• _EXERCISE INSTRUCTIONS_
Your response must consist of the listing below, repeated exactly.

• _DATA BELOW_
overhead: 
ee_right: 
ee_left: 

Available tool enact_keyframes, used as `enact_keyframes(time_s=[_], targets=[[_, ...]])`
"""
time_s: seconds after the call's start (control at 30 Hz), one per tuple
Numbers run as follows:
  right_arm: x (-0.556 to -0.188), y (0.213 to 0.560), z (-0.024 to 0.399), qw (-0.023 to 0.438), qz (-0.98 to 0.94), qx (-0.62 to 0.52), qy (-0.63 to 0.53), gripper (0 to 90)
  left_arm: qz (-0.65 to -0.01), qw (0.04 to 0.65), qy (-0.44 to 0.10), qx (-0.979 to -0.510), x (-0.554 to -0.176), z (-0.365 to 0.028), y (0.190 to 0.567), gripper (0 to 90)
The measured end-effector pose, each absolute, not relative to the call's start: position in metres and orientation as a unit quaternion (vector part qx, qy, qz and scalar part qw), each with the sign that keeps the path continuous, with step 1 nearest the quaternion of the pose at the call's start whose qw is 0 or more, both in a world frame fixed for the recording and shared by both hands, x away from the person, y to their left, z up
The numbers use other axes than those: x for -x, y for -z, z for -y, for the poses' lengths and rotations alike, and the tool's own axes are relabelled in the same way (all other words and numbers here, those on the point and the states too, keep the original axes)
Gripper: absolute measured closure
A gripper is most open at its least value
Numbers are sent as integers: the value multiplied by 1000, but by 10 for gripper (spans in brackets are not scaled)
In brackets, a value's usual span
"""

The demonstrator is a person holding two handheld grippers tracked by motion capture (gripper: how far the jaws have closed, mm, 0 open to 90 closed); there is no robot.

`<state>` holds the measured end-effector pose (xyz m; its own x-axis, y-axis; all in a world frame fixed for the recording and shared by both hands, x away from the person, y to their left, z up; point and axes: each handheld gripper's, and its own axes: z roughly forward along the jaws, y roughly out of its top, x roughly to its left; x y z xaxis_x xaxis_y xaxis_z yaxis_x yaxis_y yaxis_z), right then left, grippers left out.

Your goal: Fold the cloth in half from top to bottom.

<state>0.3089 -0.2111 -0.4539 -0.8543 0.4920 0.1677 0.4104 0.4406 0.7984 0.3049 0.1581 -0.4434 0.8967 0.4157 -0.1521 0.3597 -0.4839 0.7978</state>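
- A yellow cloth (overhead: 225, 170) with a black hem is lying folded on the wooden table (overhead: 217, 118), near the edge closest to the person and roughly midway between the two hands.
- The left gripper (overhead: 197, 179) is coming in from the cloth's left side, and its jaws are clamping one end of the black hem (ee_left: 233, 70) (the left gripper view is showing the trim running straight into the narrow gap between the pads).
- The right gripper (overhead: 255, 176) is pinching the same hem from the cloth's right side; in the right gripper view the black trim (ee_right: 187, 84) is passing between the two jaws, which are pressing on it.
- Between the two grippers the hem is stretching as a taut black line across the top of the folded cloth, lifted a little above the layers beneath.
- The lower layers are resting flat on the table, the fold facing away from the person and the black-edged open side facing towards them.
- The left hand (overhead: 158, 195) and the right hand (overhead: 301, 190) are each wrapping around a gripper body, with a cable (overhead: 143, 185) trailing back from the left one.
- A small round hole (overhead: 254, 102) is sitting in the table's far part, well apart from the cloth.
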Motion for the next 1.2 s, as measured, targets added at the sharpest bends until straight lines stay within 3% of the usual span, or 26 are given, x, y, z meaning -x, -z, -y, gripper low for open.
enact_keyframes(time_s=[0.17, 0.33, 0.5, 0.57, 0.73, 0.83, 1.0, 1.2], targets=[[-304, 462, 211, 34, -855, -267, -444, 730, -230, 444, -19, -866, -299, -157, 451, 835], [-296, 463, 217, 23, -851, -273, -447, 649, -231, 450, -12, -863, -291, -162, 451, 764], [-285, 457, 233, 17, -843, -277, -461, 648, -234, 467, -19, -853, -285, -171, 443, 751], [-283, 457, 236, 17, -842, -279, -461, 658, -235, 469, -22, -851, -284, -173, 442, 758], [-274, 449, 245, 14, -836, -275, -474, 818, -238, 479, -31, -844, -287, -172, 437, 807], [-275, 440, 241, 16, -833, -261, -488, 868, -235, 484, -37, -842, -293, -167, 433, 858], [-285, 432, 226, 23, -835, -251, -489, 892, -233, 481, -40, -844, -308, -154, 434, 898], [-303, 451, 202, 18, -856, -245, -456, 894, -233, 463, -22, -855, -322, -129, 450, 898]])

• _ANSWER TO THIS EXERCISE_
overhead: 
ee_right: 
ee_left: 

Available tool enact_keyframes, used as `enact_keyframes(time_s=[_], targets=[[_, ...]])`
"""
time_s: seconds after the call's start (control at 30 Hz), one per tuple
Numbers run as follows:
  right_arm: x (-0.556 to -0.188), y (0.213 to 0.560), z (-0.024 to 0.399), qw (-0.023 to 0.438), qz (-0.98 to 0.94), qx (-0.62 to 0.52), qy (-0.63 to 0.53), gripper (0 to 90)
  left_arm: qz (-0.65 to -0.01), qw (0.04 to 0.65), qy (-0.44 to 0.10), qx (-0.979 to -0.510), x (-0.554 to -0.176), z (-0.365 to 0.028), y (0.190 to 0.567), gripper (0 to 90)
The measured end-effector pose, each absolute, not relative to the call's start: position in metres and orientation as a unit quaternion (vector part qx, qy, qz and scalar part qw), each with the sign that keeps the path continuous, with step 1 nearest the quaternion of the pose at the call's start whose qw is 0 or more, both in a world frame fixed for the recording and shared by both hands, x away from the person, y to their left, z up
The numbers use other axes than those: x for -x, y for -z, z for -y, for the poses' lengths and rotations alike, and the tool's own axes are relabelled in the same way (all other words and numbers here, those on the point and the states too, keep the original axes)
Gripper: absolute measured closure
A gripper is most open at its least value
Numbers are sent as integers: the value multiplied by 1000, but by 10 for gripper (spans in brackets are not scaled)
In brackets, a value's usual span
"""

The demonstrator is a person holding two handheld grippers tracked by motion capture (gripper: how far the jaws have closed, mm, 0 open to 90 closed); there is no robot.

`<state>` holds the measured end-effector pose (xyz m; its own x-axis, y-axis; all in a world frame fixed for the recording and shared by both hands, x away from the person, y to their left, z up; point and axes: each handheld gripper's, and its own axes: z roughly forward along the jaws, y roughly out of its top, x roughly to its left; x y z xaxis_x xaxis_y xaxis_z yaxis_x yaxis_y yaxis_z), right then left, grippers left out.

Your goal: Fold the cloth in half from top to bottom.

<state>0.3089 -0.2111 -0.4539 -0.8543 0.4920 0.1677 0.4104 0.4406 0.7984 0.3049 0.1581 -0.4434 0.8967 0.4157 -0.1521 0.3597 -0.4839 0.7978</state>
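- A yellow cloth (overhead: 225, 170) with a black hem is lying folded on the wooden table (overhead: 217, 118), near the edge closest to the person and roughly midway between the two hands.
- The left gripper (overhead: 197, 179) is coming in from the cloth's left side, and its jaws are clamping one end of the black hem (ee_left: 233, 70) (the left gripper view is showing the trim running straight into the narrow gap between the pads).
- The right gripper (overhead: 255, 176) is pinching the same hem from the cloth's right side; in the right gripper view the black trim (ee_right: 187, 84) is passing between the two jaws, which are pressing on it.
- Between the two grippers the hem is stretching as a taut black line across the top of the folded cloth, lifted a little above the layers beneath.
- The lower layers are resting flat on the table, the fold facing away from the person and the black-edged open side facing towards them.
- The left hand (overhead: 158, 195) and the right hand (overhead: 301, 190) are each wrapping around a gripper body, with a cable (overhead: 143, 185) trailing back from the left one.
- A small round hole (overhead: 254, 102) is sitting in the table's far part, well apart from the cloth.
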Motion for the next 1.2 s, as measured, targets added at the sharpest bends until straight lines stay within 3% of the usual span, or 26 are given, x, y, z meaning -x, -z, -y, gripper low for open.
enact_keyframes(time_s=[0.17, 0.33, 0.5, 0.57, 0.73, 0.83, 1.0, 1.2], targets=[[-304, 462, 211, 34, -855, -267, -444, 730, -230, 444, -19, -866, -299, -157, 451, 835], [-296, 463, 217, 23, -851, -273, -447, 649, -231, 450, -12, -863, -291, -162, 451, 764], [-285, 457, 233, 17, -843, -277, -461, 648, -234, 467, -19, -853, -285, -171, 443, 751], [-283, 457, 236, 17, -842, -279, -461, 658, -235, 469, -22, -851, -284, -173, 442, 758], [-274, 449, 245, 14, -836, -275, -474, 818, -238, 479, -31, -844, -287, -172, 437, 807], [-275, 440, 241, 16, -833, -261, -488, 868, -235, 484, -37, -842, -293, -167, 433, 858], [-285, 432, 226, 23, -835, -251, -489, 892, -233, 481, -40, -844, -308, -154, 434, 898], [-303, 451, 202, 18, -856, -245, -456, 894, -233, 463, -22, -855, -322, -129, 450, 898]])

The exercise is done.